薬剤師になるためには、薬剤師国家試験に合格しなければなりません。受験資格は薬剤師法によって4年制の大学で薬学に関する正規の課程を卒業した人に限定されていますので、まず、薬学系の課程のある大学に進学することが必要となります。
平成8年現在、薬学系の学科を設置している大学は全国に46校あります。設立主体別にみると、国立14校、公立3校、私立29校となっています。夜間部や短期大学はありません。薬学部・薬科大学への入学志願者・入学者に占める女性の割合はそれぞれ約3分の2です。
薬剤師国家試験は、毎年3月末に2日間の日程で実施されます。平成8年3月に実施された薬剤師国家試験の合格者は9,154人で合格率は77%でした。

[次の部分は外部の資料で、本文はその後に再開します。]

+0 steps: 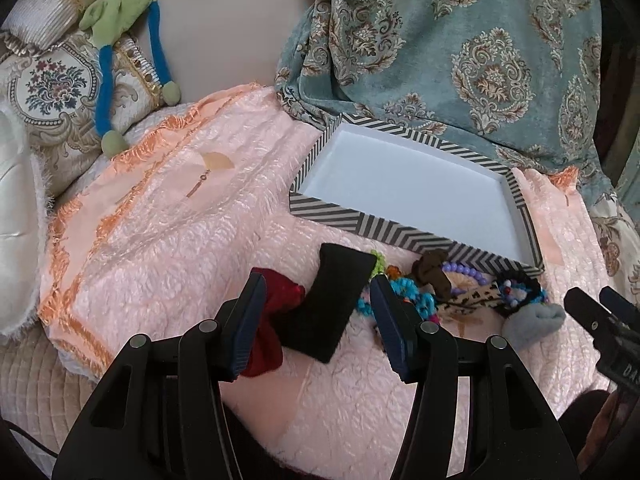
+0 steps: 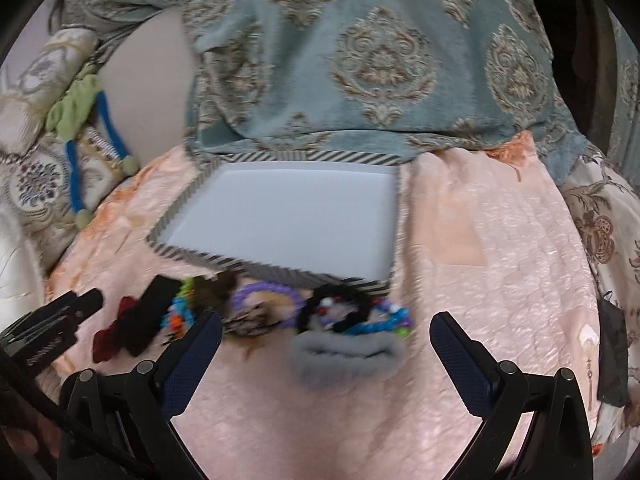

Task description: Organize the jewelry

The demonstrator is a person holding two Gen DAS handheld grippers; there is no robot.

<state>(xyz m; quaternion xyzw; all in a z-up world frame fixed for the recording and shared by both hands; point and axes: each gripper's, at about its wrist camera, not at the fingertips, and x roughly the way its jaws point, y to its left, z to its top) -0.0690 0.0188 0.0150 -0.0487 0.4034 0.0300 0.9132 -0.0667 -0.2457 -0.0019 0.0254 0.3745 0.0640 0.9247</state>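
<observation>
A shallow white tray (image 1: 404, 236) (image 2: 276, 270) with a black-and-white striped rim lies on the pink bedspread. In front of it sits a heap of accessories: a black velvet pouch (image 1: 328, 308) (image 2: 140, 320), a red bow (image 1: 276, 320) (image 2: 110, 338), a purple bead bracelet (image 1: 466, 270) (image 2: 276, 292), a black scrunchie (image 2: 340, 304), colourful bead strings (image 2: 384, 322), and a grey scrunchie (image 1: 534, 320) (image 2: 344, 358). My left gripper (image 1: 318, 304) is open, its fingers either side of the black pouch. My right gripper (image 2: 326, 330) is open wide just before the grey scrunchie.
A teal patterned blanket (image 1: 460, 48) is bunched behind the tray. Ornate pillows and a green-and-blue soft toy (image 1: 120, 40) lie at the far left. A small gold hairpin (image 1: 208, 172) rests on the bedspread left of the tray. The right gripper (image 1: 604, 320) shows at the left view's edge.
</observation>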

最近5年間の合格率は70%から80%の間で推移しています。試験に合格すると、申請により厚生省の薬剤師名簿に登録され、厚生大臣から薬剤師免許が与えられます。
薬学教育協議会が薬学系大学卒業者の進路について調べた結果によると、平成7年3月の卒業生8,775人中、就職70%、非就職30%なっています。なお、非就職者の内約60%は大学院への進学者で占められています。就職した人の就業先をみると、病院・診療所35%、製薬企業27%、薬局21%などとなっています。ここ数年は製薬企業への就職が減少し、薬局への就業が大幅に伸びています。

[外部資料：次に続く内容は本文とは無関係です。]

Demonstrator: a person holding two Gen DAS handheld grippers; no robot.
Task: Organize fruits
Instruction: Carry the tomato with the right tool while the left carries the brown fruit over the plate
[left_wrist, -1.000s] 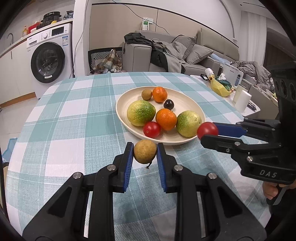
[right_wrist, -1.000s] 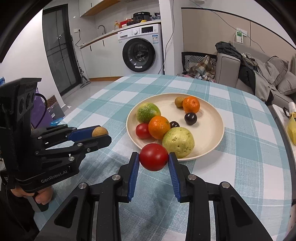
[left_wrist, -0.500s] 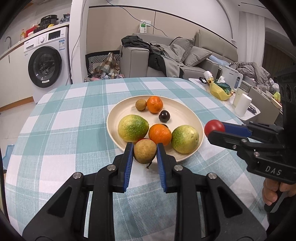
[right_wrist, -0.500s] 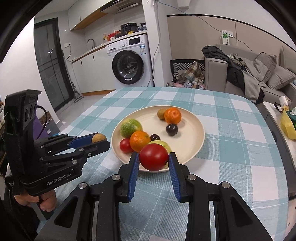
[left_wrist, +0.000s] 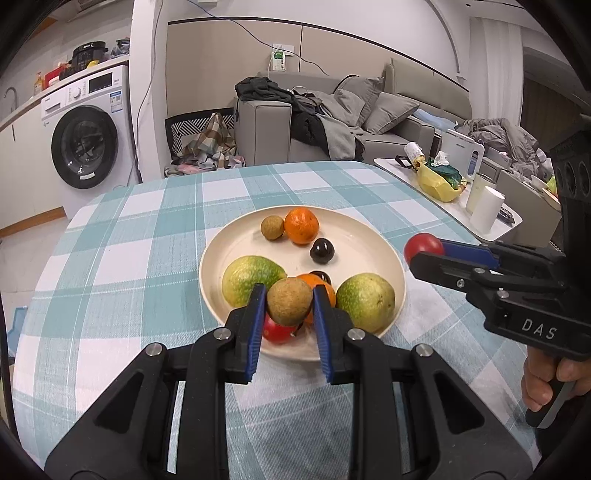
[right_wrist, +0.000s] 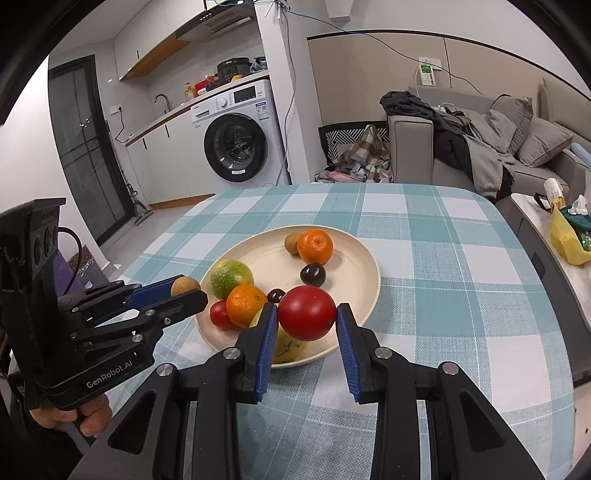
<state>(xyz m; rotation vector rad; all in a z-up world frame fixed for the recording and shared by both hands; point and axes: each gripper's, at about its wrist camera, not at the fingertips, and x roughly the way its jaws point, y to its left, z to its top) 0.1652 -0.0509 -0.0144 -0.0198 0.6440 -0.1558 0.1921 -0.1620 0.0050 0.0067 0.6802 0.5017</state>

薬剤師免許を持ちながら薬剤師業務から遠ざかっている人は女性に多くみられますが、このような人たちが再就職するに当たっては、拡大、多様化している薬剤師業務の内容を把握し、不足している知識や技能を改めて身に付ける必要があります。このため、(財)日本薬剤師研修センターでは厚生省や(社)日本薬剤師会などと協力して、薬剤師の資質向上のための生涯研修や未就業薬剤師の研修を企画、実施しています。また、都道府県薬剤師会や地域の支部薬剤師会においても研修会が開催されています。